* **DIRECTIONS**: Search for the word "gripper" in the entries. Each line that holds it should be copied.

[Source records]
Start of Block

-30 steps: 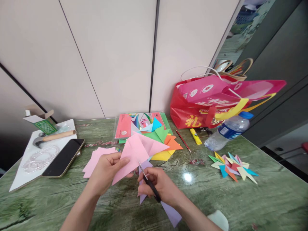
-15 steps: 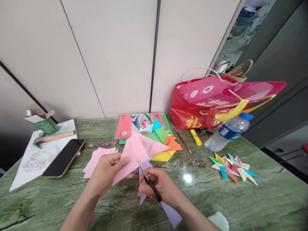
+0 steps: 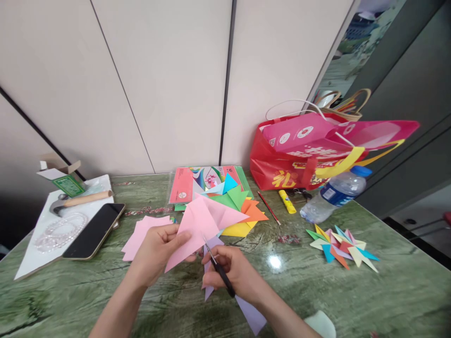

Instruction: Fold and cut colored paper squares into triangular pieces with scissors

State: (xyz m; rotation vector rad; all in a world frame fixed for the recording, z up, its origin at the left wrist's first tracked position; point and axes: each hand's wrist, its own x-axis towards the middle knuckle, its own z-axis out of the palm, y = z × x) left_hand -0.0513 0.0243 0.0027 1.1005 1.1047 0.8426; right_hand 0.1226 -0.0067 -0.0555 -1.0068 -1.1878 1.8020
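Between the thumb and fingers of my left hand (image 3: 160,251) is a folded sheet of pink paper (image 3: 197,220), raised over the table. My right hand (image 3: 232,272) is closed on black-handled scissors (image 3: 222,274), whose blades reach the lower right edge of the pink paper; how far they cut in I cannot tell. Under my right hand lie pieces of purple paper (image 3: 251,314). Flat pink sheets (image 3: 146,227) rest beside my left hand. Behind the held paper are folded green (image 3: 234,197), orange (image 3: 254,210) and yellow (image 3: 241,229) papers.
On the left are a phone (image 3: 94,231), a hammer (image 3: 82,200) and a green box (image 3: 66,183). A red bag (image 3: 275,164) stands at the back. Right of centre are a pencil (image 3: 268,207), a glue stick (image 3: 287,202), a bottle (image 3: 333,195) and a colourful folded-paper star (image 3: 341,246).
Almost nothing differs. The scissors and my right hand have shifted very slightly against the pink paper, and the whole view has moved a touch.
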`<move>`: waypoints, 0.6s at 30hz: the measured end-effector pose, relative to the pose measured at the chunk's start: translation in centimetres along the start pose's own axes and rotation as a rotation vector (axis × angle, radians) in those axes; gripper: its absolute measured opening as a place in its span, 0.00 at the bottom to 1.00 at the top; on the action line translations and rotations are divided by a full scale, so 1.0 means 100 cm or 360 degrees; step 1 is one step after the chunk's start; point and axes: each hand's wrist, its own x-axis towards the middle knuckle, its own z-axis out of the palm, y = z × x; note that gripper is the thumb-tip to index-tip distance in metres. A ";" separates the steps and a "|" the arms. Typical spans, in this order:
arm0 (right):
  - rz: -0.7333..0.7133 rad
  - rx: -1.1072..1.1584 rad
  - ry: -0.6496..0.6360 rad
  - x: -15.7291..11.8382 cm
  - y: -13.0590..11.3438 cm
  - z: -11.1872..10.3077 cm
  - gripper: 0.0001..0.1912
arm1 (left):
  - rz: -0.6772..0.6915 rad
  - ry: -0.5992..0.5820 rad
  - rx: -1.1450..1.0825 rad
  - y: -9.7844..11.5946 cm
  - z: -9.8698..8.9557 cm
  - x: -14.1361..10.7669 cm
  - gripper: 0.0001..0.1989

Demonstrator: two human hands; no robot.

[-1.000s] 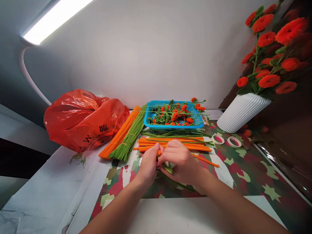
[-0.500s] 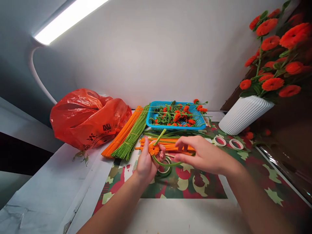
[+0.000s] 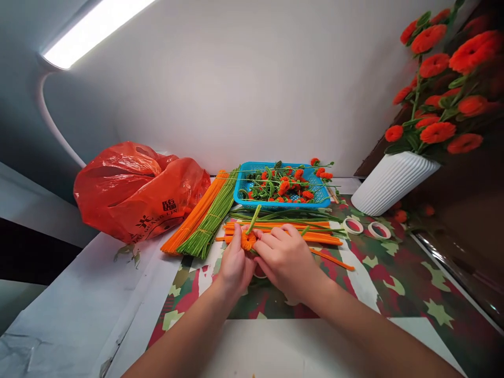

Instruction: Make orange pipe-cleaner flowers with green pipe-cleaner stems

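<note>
An orange pipe-cleaner flower (image 3: 248, 240) is pinched in my left hand (image 3: 234, 268), the thumb along its left side. From behind the flower a green pipe cleaner (image 3: 255, 218) sticks up. My right hand (image 3: 289, 260) is closed against the flower's right side, its fingertips on the green pipe cleaner; most of that stretch is hidden, but a green tip shows above the knuckles. Beneath and behind both hands lie loose orange pipe cleaners (image 3: 326, 239). A roll of tape (image 3: 260, 272) under my hands is mostly covered.
Behind stands a blue basket (image 3: 236, 199) of red-orange flowers. Orange (image 3: 197, 220) and green bundles (image 3: 208, 226) lie beside a red plastic bag (image 3: 137, 194). Two tape rolls (image 3: 379, 231) and a white vase (image 3: 394, 184) with flowers are at right. A lamp (image 3: 98, 31) hangs upper left.
My right hand has moved left from the far part of the green pipe cleaner to the flower, and its fingers have closed there. The view has shifted slightly.
</note>
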 end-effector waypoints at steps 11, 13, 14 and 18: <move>-0.0020 0.0109 0.0117 0.002 0.025 -0.003 0.11 | 0.0249 -0.0185 0.0679 -0.004 -0.009 -0.006 0.19; -0.0023 0.0117 0.0092 0.002 0.027 -0.005 0.11 | 0.0280 -0.0202 0.0783 -0.003 -0.012 -0.006 0.20; -0.0029 0.0125 0.0078 0.002 0.028 -0.006 0.11 | 0.0278 -0.0239 0.0807 -0.002 -0.013 -0.006 0.21; -0.0059 0.0164 0.0034 0.001 0.033 -0.010 0.09 | 0.0270 -0.0388 0.0806 0.000 -0.012 -0.007 0.21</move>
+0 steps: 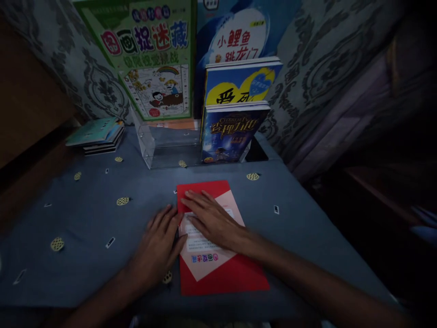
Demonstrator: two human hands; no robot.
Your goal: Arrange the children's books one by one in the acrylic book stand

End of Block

* **ANSWER FOR THE TASK**:
`<move>`: waypoints, 0.6s at 30hz: the measured end-effector pose, relative to the pose measured at the chunk's start: translation in centimetres along the start pose's own axes and rotation as a rotation vector (axis × angle, radians) in those axes; gripper: its absolute measured opening as a place in its span, 0.00 at the bottom to 1.00 at the top; on the action line translations and rotations are divided by a full scale, so 1.0 means 100 cm or 360 degrees; step 1 is one step after the chunk's start; point and axes: each hand's wrist, its own x-axis towards the middle knuckle, its own z-axis out of the palm, y = z × x; note that gripper is the thumb-tip to index-tip distance in metres. A ";" separates the steps and a "|" the arms. Typical spans, in this order:
  - gripper: 0.0001..0.1912
  - gripper: 0.0001..0.1989

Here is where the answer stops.